— Your assignment —
Return the entries below word for word. No picture belongs in the copy.

— Excerpted records —
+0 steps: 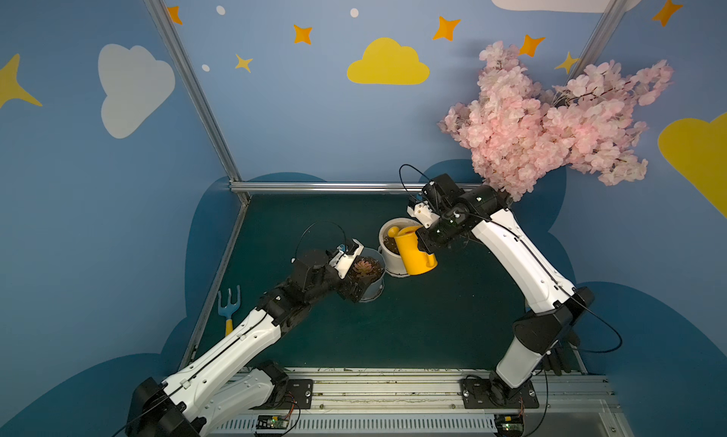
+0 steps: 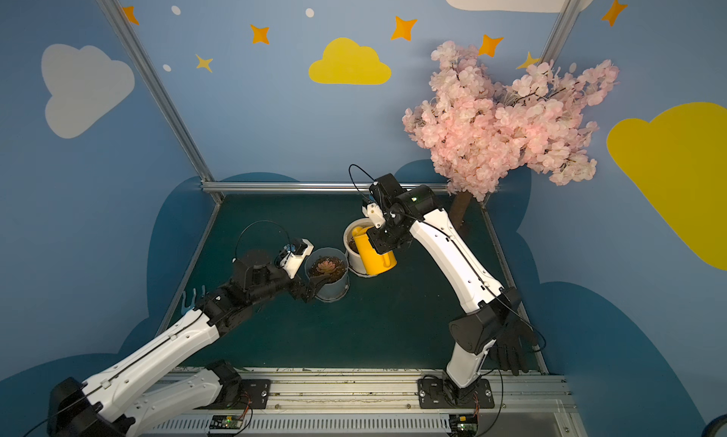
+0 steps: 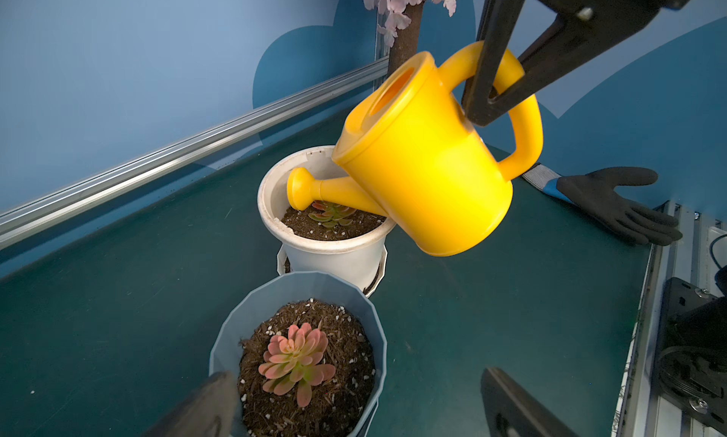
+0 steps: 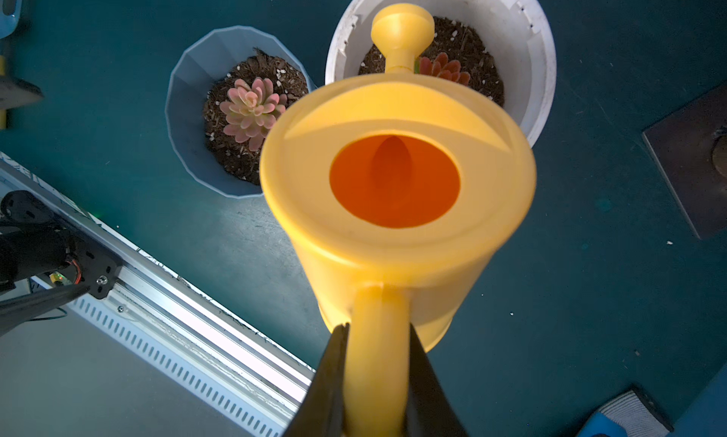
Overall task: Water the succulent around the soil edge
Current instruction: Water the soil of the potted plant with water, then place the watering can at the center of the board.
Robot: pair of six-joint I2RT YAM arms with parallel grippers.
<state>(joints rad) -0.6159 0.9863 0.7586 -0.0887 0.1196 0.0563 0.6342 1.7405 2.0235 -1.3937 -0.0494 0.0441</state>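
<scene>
Over the white pot (image 3: 334,258), the right claw (image 4: 377,329) points down, clamped on the tilted watering can (image 3: 425,171). The left claw (image 3: 354,384) gapes.

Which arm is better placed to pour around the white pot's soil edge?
Right. The right gripper is shut on the watering can, its spout head over soil in the white pot. The left gripper stands open at the blue pot.

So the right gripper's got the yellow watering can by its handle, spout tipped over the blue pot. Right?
Not quite. The right gripper does hold the yellow watering can by its handle, but the spout is tipped over the white pot, not the blue pot beside it. The left wrist view shows it plainly.
</scene>
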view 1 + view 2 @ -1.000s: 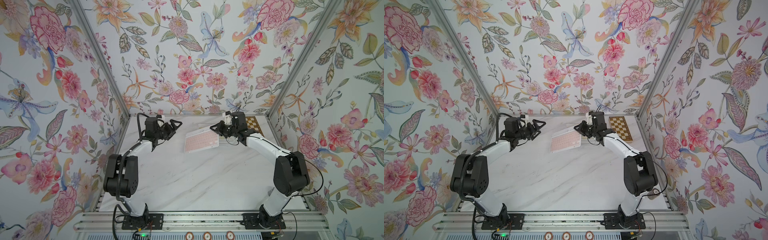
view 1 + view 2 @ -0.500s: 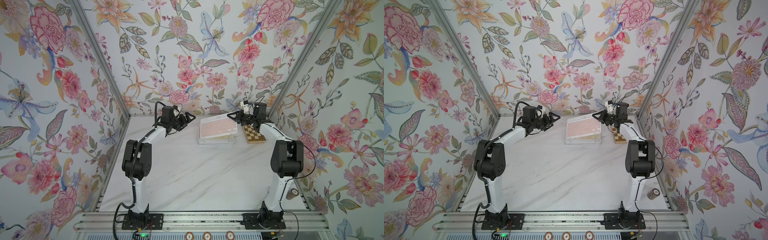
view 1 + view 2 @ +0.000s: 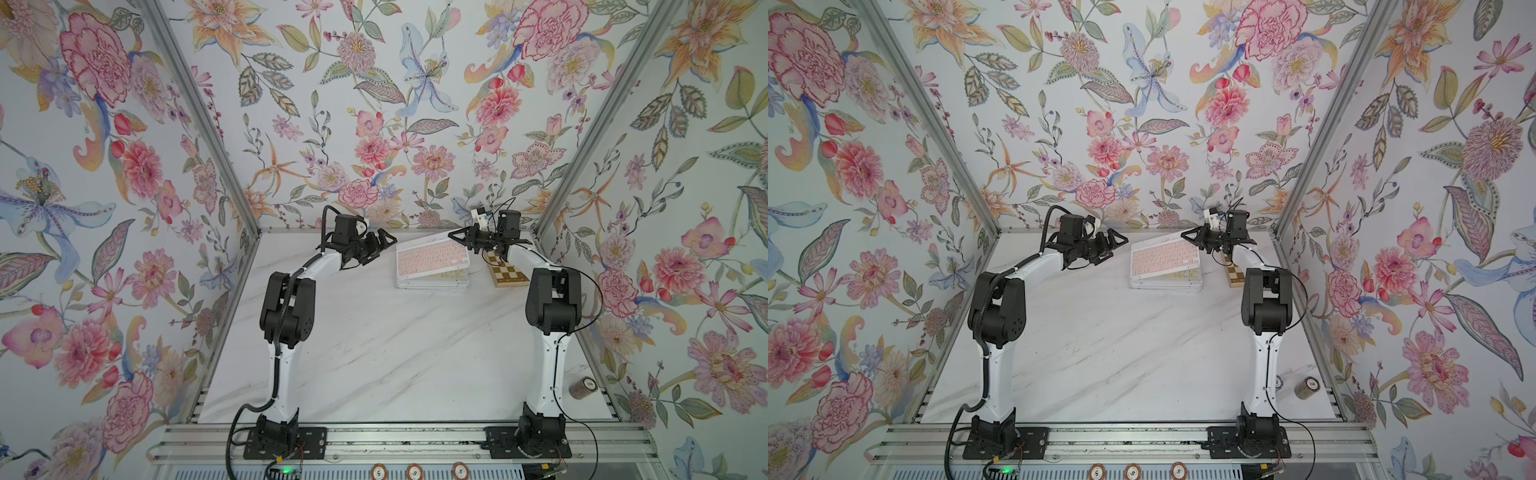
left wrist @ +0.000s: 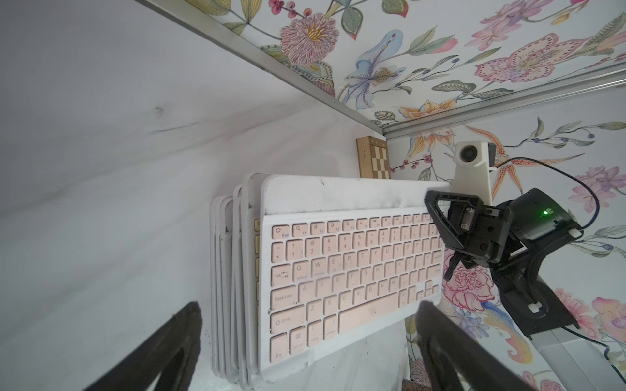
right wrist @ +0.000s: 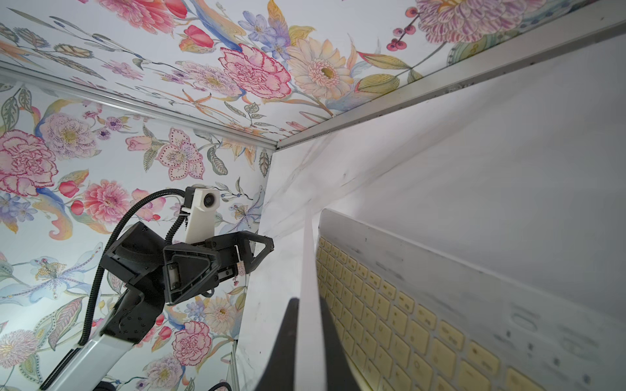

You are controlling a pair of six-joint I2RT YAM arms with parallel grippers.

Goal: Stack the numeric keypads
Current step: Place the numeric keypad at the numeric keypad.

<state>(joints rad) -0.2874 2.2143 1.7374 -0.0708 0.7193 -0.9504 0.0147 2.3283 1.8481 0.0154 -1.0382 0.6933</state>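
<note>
One pink keypad (image 3: 432,259), one yellow keypad (image 5: 406,315), more beneath than can be counted, and one chessboard (image 3: 509,272) beside them.

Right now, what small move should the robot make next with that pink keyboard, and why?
Probably lower the pink keypad flat onto the stack, then let go. The right pincer grips its edge, and it slants over the stack, its held end raised, so it is not resting squarely yet.
</note>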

— Solution to this exercise —
+0 steps: 
+0 steps: 
+0 steps: 
+0 steps: 
Overall task: Water the succulent around the soil edge
Current instruction: Water the soil of the potted plant with water, then place the watering can at the center of the board.
Robot: pair of six-joint I2RT YAM arms with parallel grippers.
<state>(joints rad) -0.6159 0.9863 0.7586 -0.0887 0.1196 0.0563 0.6342 1.7405 2.0235 -1.3937 -0.0494 0.0441</state>
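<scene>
Over the white pot (image 3: 334,258), the right claw (image 4: 377,329) points down, clamped on the tilted watering can (image 3: 425,171). The left claw (image 3: 354,384) gapes.

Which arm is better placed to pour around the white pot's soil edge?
Right. The right gripper is shut on the watering can, its spout head over soil in the white pot. The left gripper stands open at the blue pot.

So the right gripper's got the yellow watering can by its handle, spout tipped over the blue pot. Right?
Not quite. The right gripper does hold the yellow watering can by its handle, but the spout is tipped over the white pot, not the blue pot beside it. The left wrist view shows it plainly.
</scene>
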view 1 + view 2 @ -1.000s: 
view 1 + view 2 @ -0.500s: 
view 1 + view 2 @ +0.000s: 
left wrist @ +0.000s: 
right wrist @ +0.000s: 

You are controlling a pair of six-joint I2RT YAM arms with parallel grippers.

Goal: Stack the numeric keypads
Current step: Place the numeric keypad at the numeric keypad.

<state>(joints rad) -0.2874 2.2143 1.7374 -0.0708 0.7193 -0.9504 0.0147 2.3283 1.8481 0.0154 -1.0382 0.6933</state>
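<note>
One pink keypad (image 3: 432,259), one yellow keypad (image 5: 406,315), more beneath than can be counted, and one chessboard (image 3: 509,272) beside them.

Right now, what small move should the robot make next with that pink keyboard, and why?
Probably lower the pink keypad flat onto the stack, then let go. The right pincer grips its edge, and it slants over the stack, its held end raised, so it is not resting squarely yet.
</note>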

The exercise is fully answered.